After only three drinks, I usually have problems driving.   If I drink three 22 oz. beers, in a one hour period, I feel like I really shouldn't be driving.  When someone asks me how much I had to drink, I tell them I only had three beers. 

It is strange though, if I only drink one beer, my blood alcohol level is above the limit for me to drive.  Go figure.

----------


## Matt Collins

Reason Magazine has an article about abolishing drunk driving laws:
http://reason.com/archives/2010/12/3...k-driving-laws

----------


## phill4paul

Bump for alternate thread relevance.

----------


## Anti Federalist

> Bump for alternate thread relevance.


Yah, it'll get *this* one thrown in the *sub* dungeon.

I wonder if any of us writing in this thread back in 2008 would have figured it would have gotten to this:



As much of an Eeyore type of personality I am, I did *not* see that coming.

Even more foolish was my idea that, even if something similar to that came along, _Boobus_ would finally resist.

Boy, was I $#@!ing wrong.

----------


## phill4paul

> Yah, it'll get this one thrown in the *sub* dungeon.
> 
> I wonder if any of us writing in this thread back in 2008 would have figured it would have gotten to this:
> 
> 
> 
> As much of an Eeyore type of personality I am, I did *not* see that coming.
> 
> Even more foolish was my idea that, even is something similar to that came along, _Boobus_ would finally resist.
> ...


  Amen, Brother. Wonder what another 8 years will bring us? I'll wager total sobriety for any driver through built in control mechanisms. The breath ignition system is making a killing off the DUI industry but just imagine how much they could make off mandatory installment in all new autos.

  Edit: I definitely see .05 in the next 8 years tied to highway funds.

----------


## Natural Citizen

I don't endorse drunk driving. Legality of it is irrelevant to my view of it. If a cop can't do anything about a drunk driver then I'll yoke his ass out of the vehicle myself at the next intersection. Sue me. I've done worse.

----------


## GunnyFreedom

> Saying it's ok for someone to drive drunk is like saying it's ok for someone with a twitch to point a gun in your face.

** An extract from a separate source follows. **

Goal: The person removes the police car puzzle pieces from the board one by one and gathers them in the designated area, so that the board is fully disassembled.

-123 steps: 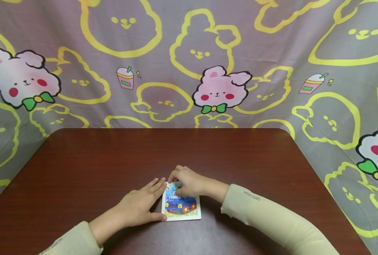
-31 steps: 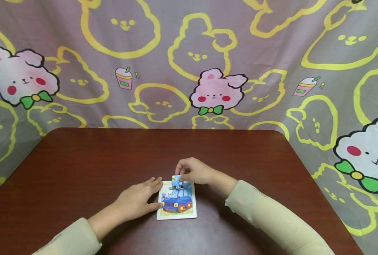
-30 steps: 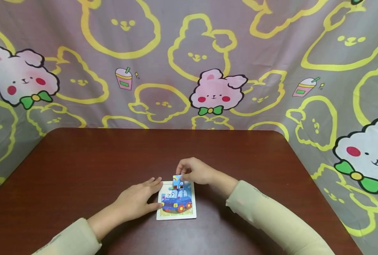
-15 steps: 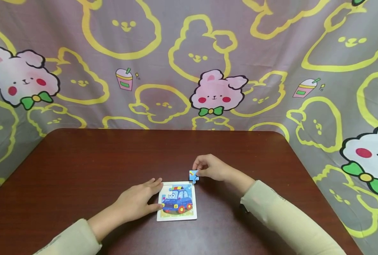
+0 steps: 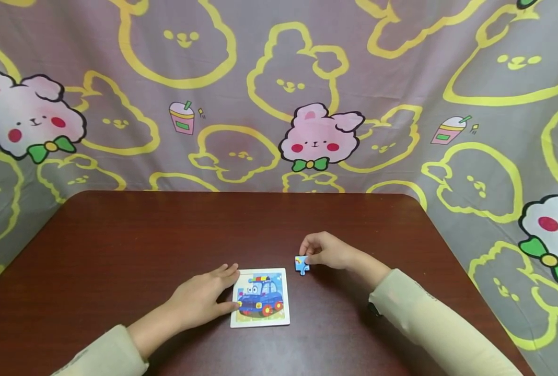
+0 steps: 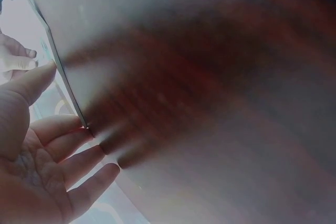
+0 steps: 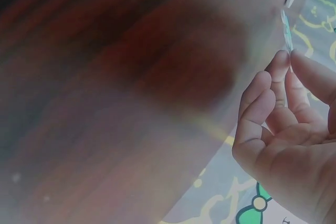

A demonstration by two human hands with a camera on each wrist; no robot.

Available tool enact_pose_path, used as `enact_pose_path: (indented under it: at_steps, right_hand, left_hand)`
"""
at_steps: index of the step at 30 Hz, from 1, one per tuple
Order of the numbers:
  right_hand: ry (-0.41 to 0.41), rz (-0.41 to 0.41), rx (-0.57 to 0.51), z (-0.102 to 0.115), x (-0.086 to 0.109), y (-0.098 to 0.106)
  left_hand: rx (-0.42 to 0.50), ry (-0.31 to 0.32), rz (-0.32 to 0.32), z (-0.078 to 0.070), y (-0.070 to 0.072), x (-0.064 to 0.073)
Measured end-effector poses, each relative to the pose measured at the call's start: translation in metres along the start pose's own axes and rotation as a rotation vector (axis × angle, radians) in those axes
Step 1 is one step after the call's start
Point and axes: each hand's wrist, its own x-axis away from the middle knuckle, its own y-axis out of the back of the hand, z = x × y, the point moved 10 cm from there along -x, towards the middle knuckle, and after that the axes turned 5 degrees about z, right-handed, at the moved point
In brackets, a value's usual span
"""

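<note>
A jigsaw puzzle in a white frame (image 5: 286, 298) lies on the table, showing a blue cartoon car. Its upper-left corner is a pale bare patch. My left hand (image 5: 201, 296) lies along the frame's left side, thumb and fingertips at the edge; in the left wrist view the fingers of this hand (image 6: 50, 156) are spread and nearly straight. Just right of the frame's upper corner, my right hand (image 5: 329, 251) pinches a light-blue puzzle piece (image 5: 301, 264) with a bit of rainbow on it. The right wrist view shows that piece (image 7: 286, 31) edge-on between thumb and index finger.
The dark reddish-brown wooden table (image 5: 166, 230) has rounded far corners. Behind it and along the sides hangs a grey cloth (image 5: 241, 99) printed with rabbits, drink cups and yellow outlines.
My right hand has lifted the puzzle piece out of the upper-left part of the puzzle and carried it right, past the frame. My left hand has stayed at the left edge.
</note>
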Motion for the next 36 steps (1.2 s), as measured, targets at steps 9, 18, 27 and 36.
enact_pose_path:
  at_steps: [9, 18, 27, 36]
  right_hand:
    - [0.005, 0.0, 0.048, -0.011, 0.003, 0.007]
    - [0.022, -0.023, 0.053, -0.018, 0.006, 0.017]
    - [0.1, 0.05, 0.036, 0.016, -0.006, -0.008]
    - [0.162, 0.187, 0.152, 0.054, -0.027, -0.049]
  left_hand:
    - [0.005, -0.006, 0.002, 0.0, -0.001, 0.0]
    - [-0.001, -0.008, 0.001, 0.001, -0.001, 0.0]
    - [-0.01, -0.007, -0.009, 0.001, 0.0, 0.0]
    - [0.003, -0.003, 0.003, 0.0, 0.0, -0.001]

I wouldn't let someone _without_ a twitch point a gun in my face.  I would, however, be just fine with sober people driving.  The simile does not work.

----------


## Anti Federalist

> Amen, Brother. Wonder what another 8 years will bring us? I'll wager total sobriety for any driver through built in control mechanisms. The breath ignition system is making a killing off the DUI industry but just imagine how much they could make off mandatory installment in all new autos.
> 
>   Edit: I definitely see .05 in the next 8 years tied to highway funds.


I'm guessing "Zero Tolerance" will be in place by then. 

0.00 and road side blood draws in all fifty states.

Watch this:

Once the "sniffers" become mandatory, imagine the boon and windfall to the insurance mafia, when the car's ECU and OBD system report that it smelled or shut down the vehicle due to alcohol and reported it to the onboard snitch box all the insurance companies are pushing now, and will soon be mandatory.

No accident, no ticket, no harm to anyone...but watch your premiums go through the roof.

And all you people rubbing your hands together waiting for the self driving car fleet?

You can just forget about having your car take you home when drunk, no, you will be required to monitor the system in a state of cat like readiness at all times. 

Sniffers will shut you down as well.

Ten years...that's when you will see all this, within ten years.

----------


## tod evans

> Ten years...that's when you will see all this, within ten years.


1956, points-n-condenser, power nuthin'......

----------


## Anti Federalist

> 1956, points-n-condenser, power nuthin'......


Banned for road use by the Brussels UN Clean Air Convention of 2019.

----------


## Natural Citizen

With regard to my previous post, I'm talking about people who are so tuned up that they are swerving all over the place and are demonstrating that they are dangerous. A reckless threat to my life. Some of these numbers that AF is mentioning, that's not what I mean by drunk. I'm talking about the ones who get behind the wheel and share the road with our children while $#@!faced.

----------


## Christian Liberty

Yes, it should be legal.

----------


## Suzanimal

> With regard to my previous post, I'm talking about people who are so tuned up that they are swerving all over the place and are demonstrating that they are dangerous. A reckless threat to my life. Some of these numbers that AF is mentioning, that's not what I mean by drunk. I'm talking about the ones who get behind the wheel and share the road with our children while $#@!faced.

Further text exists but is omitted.